= Assignment =
Each line below is to be repeated exactly; any picture is to be left out.
Top of Data segment
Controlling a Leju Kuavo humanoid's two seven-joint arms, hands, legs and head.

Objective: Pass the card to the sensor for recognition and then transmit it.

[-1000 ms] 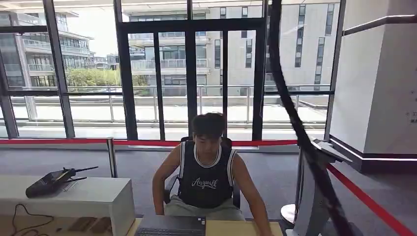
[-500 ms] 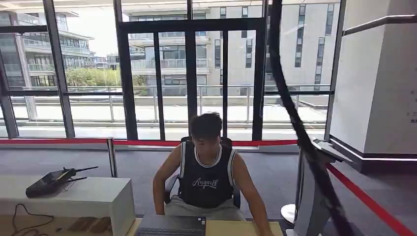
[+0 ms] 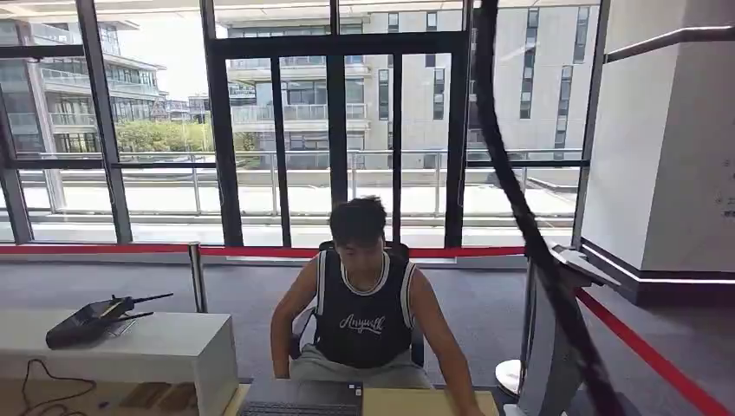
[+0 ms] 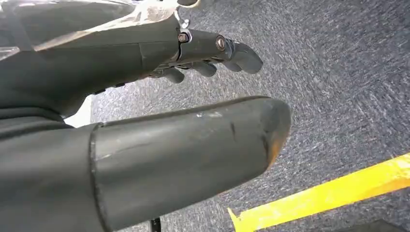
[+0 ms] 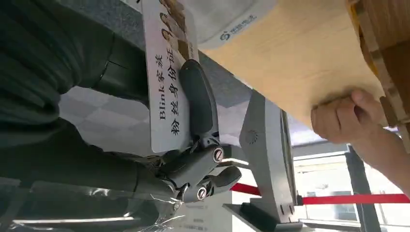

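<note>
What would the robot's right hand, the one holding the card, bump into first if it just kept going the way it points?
Probably the grey sensor stand; depth is unclear.

Your head view looks forward from high up, nearly level, across the desk's [image 3: 407, 403] far edge to a seated person [image 3: 364, 303], glass doors [image 3: 338, 130] well behind, and the grey stand [image 3: 555, 329] at right. Your left wrist camera sits close behind the left hand [image 4: 145, 121] and faces down at carpet [image 4: 338, 63] with a yellow stripe [image 4: 329, 195]. Your right wrist camera, turned on its side, sits tight behind the right hand [image 5: 193, 145] holding the card [image 5: 169, 72], and it shares the desk [image 5: 290, 63], the stand [image 5: 266, 159], the person's hand [image 5: 343, 118] and the red tape [image 5: 348, 198] with the head view.
</note>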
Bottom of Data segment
= Exercise result =
Controlling a Leju Kuavo humanoid's two seven-joint arms, hands, legs and head.

Objective: Pass the card to the sensor for recognition and then transmit it.

[-1000 ms] 
[-500 ms] 
[+0 ms] 
[+0 ms] 
[+0 ms] 

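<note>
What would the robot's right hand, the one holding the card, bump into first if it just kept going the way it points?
Probably the grey sensor stand; depth is unclear.

Your head view looks forward from high up, nearly level, across the desk's [image 3: 407, 403] far edge to a seated person [image 3: 364, 303], glass doors [image 3: 338, 130] well behind, and the grey stand [image 3: 555, 329] at right. Your left wrist camera sits close behind the left hand [image 4: 145, 121] and faces down at carpet [image 4: 338, 63] with a yellow stripe [image 4: 329, 195]. Your right wrist camera, turned on its side, sits tight behind the right hand [image 5: 193, 145] holding the card [image 5: 169, 72], and it shares the desk [image 5: 290, 63], the stand [image 5: 266, 159], the person's hand [image 5: 343, 118] and the red tape [image 5: 348, 198] with the head view.
</note>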

Now the output is complete.